— Task to carry out —
Each line of the data below from the one holding "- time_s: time" to the one holding "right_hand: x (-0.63", inclusive, is to be reproduced exactly; no other line belongs in the answer.

— Exercise material —
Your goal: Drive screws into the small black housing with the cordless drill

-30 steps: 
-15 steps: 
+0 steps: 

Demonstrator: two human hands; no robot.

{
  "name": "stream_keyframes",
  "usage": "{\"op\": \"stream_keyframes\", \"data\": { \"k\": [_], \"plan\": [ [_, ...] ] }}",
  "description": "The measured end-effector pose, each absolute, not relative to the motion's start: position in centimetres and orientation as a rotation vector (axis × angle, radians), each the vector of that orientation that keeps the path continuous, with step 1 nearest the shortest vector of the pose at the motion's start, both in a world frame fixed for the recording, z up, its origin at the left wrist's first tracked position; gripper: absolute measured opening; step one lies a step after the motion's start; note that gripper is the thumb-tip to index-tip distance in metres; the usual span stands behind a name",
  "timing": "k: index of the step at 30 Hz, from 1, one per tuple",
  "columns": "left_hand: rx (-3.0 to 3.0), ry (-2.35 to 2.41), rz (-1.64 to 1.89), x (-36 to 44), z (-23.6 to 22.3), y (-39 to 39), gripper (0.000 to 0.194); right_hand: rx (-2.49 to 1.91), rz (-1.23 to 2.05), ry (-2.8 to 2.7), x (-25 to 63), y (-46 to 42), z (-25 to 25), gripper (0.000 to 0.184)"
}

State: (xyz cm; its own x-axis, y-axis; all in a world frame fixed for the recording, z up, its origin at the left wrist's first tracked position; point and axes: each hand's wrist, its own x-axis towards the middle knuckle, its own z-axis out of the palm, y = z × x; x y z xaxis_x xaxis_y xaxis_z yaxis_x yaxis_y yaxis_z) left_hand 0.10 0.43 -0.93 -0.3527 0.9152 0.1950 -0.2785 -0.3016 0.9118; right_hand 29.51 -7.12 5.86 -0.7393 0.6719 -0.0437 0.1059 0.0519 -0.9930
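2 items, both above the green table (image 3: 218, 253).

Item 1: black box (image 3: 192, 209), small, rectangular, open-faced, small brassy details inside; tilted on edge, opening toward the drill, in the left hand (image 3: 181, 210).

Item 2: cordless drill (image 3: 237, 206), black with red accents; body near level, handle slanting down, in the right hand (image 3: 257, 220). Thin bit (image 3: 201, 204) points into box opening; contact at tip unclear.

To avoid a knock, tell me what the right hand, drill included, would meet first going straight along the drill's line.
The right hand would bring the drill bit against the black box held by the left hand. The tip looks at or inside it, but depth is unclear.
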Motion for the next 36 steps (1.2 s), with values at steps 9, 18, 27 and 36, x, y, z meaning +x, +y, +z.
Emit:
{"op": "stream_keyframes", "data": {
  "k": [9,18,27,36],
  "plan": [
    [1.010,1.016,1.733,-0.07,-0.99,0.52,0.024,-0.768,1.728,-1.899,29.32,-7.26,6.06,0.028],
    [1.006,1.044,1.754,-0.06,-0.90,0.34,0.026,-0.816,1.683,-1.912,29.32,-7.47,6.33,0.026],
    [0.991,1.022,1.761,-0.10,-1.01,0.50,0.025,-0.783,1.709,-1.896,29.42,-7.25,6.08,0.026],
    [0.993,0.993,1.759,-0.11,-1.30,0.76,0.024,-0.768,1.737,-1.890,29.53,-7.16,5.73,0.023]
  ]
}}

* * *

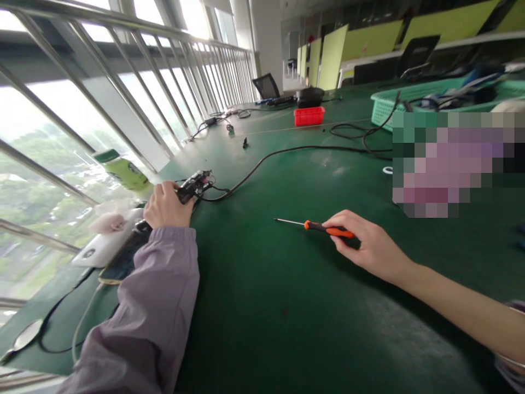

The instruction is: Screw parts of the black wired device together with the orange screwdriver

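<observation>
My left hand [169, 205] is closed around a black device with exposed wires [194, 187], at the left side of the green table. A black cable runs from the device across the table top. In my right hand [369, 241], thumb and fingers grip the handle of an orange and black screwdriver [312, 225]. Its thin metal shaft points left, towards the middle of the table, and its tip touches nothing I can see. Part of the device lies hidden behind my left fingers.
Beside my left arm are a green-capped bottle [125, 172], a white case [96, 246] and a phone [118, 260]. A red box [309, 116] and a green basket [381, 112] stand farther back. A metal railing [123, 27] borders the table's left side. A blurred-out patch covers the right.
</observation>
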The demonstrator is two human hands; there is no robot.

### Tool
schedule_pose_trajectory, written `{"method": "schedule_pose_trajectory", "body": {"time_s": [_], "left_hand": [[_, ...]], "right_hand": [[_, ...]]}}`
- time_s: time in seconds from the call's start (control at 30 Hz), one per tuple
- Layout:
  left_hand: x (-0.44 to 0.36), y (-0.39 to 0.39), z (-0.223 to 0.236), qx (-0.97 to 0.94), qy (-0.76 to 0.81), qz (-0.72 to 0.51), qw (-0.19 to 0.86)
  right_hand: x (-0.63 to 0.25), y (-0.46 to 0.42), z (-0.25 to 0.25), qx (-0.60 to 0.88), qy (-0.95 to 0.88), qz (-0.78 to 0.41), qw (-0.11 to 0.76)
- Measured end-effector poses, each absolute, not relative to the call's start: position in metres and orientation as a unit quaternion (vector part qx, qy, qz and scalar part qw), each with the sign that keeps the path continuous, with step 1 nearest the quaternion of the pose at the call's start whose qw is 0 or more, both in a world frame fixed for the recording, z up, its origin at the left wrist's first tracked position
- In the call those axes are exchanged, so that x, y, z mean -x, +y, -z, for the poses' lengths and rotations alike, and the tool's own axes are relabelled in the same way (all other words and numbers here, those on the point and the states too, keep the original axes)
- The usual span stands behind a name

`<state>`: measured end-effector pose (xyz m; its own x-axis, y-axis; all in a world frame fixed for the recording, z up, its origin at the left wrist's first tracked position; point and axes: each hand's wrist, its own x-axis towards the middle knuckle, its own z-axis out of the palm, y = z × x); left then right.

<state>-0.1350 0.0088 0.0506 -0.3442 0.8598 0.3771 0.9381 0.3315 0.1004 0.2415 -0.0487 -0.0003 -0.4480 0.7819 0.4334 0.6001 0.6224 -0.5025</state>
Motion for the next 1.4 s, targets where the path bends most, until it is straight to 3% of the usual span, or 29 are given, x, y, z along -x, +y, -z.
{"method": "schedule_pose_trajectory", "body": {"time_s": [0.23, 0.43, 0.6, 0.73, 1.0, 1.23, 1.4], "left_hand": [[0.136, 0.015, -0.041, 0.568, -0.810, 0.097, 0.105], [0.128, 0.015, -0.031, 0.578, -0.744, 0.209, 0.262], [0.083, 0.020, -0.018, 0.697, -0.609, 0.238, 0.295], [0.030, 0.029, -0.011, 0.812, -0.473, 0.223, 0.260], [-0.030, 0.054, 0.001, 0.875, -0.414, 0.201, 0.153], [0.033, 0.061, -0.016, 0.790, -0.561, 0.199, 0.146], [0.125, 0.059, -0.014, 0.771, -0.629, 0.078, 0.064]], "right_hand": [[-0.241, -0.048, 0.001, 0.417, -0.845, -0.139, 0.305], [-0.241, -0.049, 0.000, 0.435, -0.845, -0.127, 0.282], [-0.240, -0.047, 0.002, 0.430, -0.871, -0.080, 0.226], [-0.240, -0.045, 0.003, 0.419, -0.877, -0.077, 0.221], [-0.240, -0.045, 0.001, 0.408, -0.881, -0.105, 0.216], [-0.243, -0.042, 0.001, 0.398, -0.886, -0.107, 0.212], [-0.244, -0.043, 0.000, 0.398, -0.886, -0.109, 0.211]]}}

— Task output —
- time_s: time in seconds from the call's start (control at 30 Hz), one per tuple
- Layout:
  left_hand: x (-0.44 to 0.36), y (-0.39 to 0.39), z (-0.223 to 0.236), qx (-0.97 to 0.94), qy (-0.76 to 0.81), qz (-0.72 to 0.51), qw (-0.19 to 0.86)
  right_hand: x (-0.63 to 0.25), y (-0.46 to 0.42), z (-0.25 to 0.25), qx (-0.60 to 0.88), qy (-0.95 to 0.88), qz (-0.78 to 0.41), qw (-0.11 to 0.76)

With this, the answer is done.